| About this exercise |
Once the pictures are set aside, transcribe each line of the listing exactly.

| Data extract |
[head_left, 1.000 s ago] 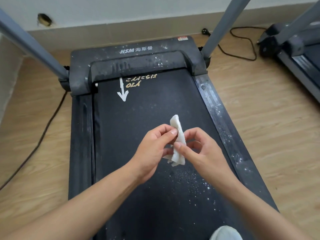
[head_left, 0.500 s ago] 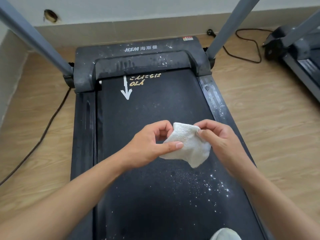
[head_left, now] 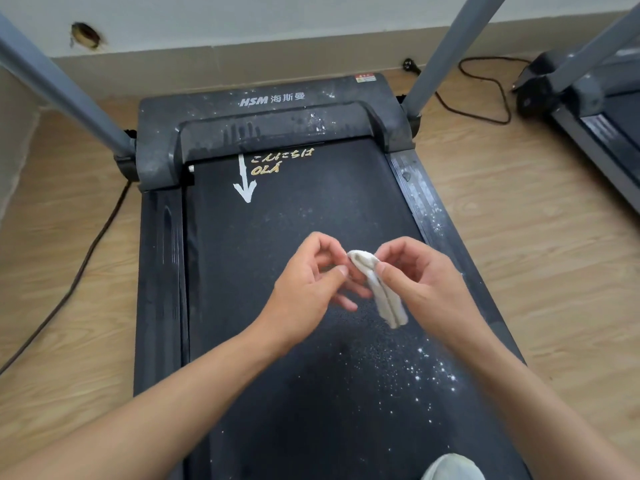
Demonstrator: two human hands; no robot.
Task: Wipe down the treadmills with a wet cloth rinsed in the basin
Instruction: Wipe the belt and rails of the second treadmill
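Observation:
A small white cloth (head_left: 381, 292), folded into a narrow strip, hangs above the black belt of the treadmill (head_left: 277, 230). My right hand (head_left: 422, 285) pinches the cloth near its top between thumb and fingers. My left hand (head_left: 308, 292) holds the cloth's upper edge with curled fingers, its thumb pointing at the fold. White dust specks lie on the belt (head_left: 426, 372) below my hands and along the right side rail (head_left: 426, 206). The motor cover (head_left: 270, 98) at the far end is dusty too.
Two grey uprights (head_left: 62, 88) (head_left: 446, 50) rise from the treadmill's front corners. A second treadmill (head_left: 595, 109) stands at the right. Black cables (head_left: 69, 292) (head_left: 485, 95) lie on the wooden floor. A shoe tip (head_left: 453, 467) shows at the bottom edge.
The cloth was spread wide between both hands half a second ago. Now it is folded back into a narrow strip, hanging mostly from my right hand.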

| Task result |
[head_left, 1.000 s ago] 
[head_left, 0.500 s ago] 
[head_left, now] 
Demonstrator: two human hands; no robot.
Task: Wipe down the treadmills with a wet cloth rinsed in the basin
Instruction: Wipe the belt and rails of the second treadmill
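Observation:
A small white cloth (head_left: 381, 292), folded into a narrow strip, hangs above the black belt of the treadmill (head_left: 277, 230). My right hand (head_left: 422, 285) pinches the cloth near its top between thumb and fingers. My left hand (head_left: 308, 292) holds the cloth's upper edge with curled fingers, its thumb pointing at the fold. White dust specks lie on the belt (head_left: 426, 372) below my hands and along the right side rail (head_left: 426, 206). The motor cover (head_left: 270, 98) at the far end is dusty too.
Two grey uprights (head_left: 62, 88) (head_left: 446, 50) rise from the treadmill's front corners. A second treadmill (head_left: 595, 109) stands at the right. Black cables (head_left: 69, 292) (head_left: 485, 95) lie on the wooden floor. A shoe tip (head_left: 453, 467) shows at the bottom edge.
The cloth was spread wide between both hands half a second ago. Now it is folded back into a narrow strip, hanging mostly from my right hand.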

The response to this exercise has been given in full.